## Issue Discovery and Reaction

### The Email

We have a Slack channel for “aws-budget” On July 1st, 2021 (16:15 PDT), there was a message from the AWS budget mentioning that a 10-dollar budget trigger went off with a 23K forecasted amount.

### Finding the Root Cause

After getting this message, I jumped into the cost explorer to see what was happening.

It’s evident from the charts that step functions were running more than they should have. Another bad news is that these step functions did not have any tags associated with them. At this moment, I did not know what system caused this. After checking the Lambda function executions, I found one that was executed several times. It was clear that this system might have been the root cause. I immediately stopped the system and tried to recreate the situation to verify my hypothesis.

## Application Bug that Caused Resource Eating

As I already mentioned, the system has components that communicate using events. A simple demonstration of this would be the following diagram:

In this system, Lambda functions subscribe to an EventBridge rule and get triggered by each event that matches the rule. A single event is defined like this:

{
'Source': 'App',
'EventBusName': 'default',
'Detail': null
}


You can define your rules based on these attributes, like specifying to consume all the events from the source “App.”

In our case, the bug was in events published from the consumer side and the rule that triggered consumers. Our matching rule matched the rule that we produced, which led to infinite processing of that event. However, the system worked fine, and you could see the result, but this bug was eating resources behind the scenes.

## Why Hadn’t We Noticed the Problem Earlier?

There are several takeaways from this incident, but the most important one is this question: if something is wrong, you should know it as soon as possible, right?

The problem was because our budget control was not set correctly for our usage.

First, the threshold was set pretty low, and since it was often reached, we assumed it was safe. Secondly, we only had one monthly budget control alarm. So, when the cost went up in mid-June, nothing else was sent out by the budget control. The next one that came out was on July 1st, and the only eyebrow-raising piece of information was that huge forecast.

## How Do We Avoid it in the Future?

After this incident, we investigated the root cause and what caused the delay between the incident and finding out about it. Here is a list of further steps to prevent this from happening again.
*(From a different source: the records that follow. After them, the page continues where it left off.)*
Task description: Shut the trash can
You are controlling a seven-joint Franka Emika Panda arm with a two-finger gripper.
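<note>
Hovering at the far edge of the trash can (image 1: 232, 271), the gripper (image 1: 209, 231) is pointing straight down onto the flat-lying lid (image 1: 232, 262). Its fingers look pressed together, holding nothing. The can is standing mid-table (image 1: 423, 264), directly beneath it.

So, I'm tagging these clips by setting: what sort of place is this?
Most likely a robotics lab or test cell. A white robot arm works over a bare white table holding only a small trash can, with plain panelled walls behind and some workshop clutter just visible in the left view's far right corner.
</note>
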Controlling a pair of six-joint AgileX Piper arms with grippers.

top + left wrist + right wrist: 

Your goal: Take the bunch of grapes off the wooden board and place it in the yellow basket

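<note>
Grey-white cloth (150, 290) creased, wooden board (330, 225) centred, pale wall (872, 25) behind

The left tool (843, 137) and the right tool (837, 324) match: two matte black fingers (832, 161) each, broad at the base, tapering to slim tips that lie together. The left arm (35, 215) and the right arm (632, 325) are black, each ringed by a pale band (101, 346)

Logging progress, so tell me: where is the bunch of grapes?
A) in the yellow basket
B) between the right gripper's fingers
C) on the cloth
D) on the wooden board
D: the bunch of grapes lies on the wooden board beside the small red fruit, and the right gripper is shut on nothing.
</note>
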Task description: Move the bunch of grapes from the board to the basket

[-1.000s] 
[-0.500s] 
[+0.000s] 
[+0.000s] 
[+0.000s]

### Tagging Resources From the Beginning

By tagging resources, it makes it much easier to check service costs in cost explorer. We want to make sure everyone tags created resources, but people can forget. We are working on a new recipe to address this problem. With proper tagging, we can always check how much the system costs (and whether our estimation about this was correct or not) and avoid having costs that are hard to discover.

We started using a tagging strategy for sandbox accounts. Although it’s not a very active account, having these guardrails is a must from the start. Remember when many MongoDB databases got hacked because people believed that MongoDB only listens to local connections?

We started tagging our resources in the simplest possible way with one mandatory tag, owner:name, and one optional tag, project, categorized as business tags. If you’re picky about this, there is a whitepaper from AWS, which describes all you need for a robust tagging strategy.

At the time of this incident, we had our billing alarms set, but from this experience, we found out some things are not correct:

1. Our alarm only notified us monthly (that’s why we found out about the costs some days later)
2. Our budget was not realistic with our usage

We could have taken action much sooner about this problem and prevented it from happening with proper alerting. After this incident, we now have a daily budget to know if something is wrong the day after, alongside a monthly forecast alert to get notified if the cost forecast will exceed our threshold for the month.

If you don’t have a budget alerting yet, navigate to Budgets in AWS and set it up now.

### Monitor Resource Usage of an Application

After running something on AWS, you can guess how much it will cost to run it, but always check it with the Cost Explorer dashboard to ensure it. With proper tagging in place, it is a very straightforward task to do. Remember, this type of resource eating can happen in other cases too. For example, if a Lambda gets triggered by files uploaded to a bucket and uploads files to that same bucket, there will be a similar problem.

## In Closing

We received a huge bill from AWS, and we liked it. We learned invaluable lessons about securing our AWS accounts against unwanted costs by setting up the right kind of guard rails by default.

We hope that the lessons it taught us will benefit you too after reading this post mortem.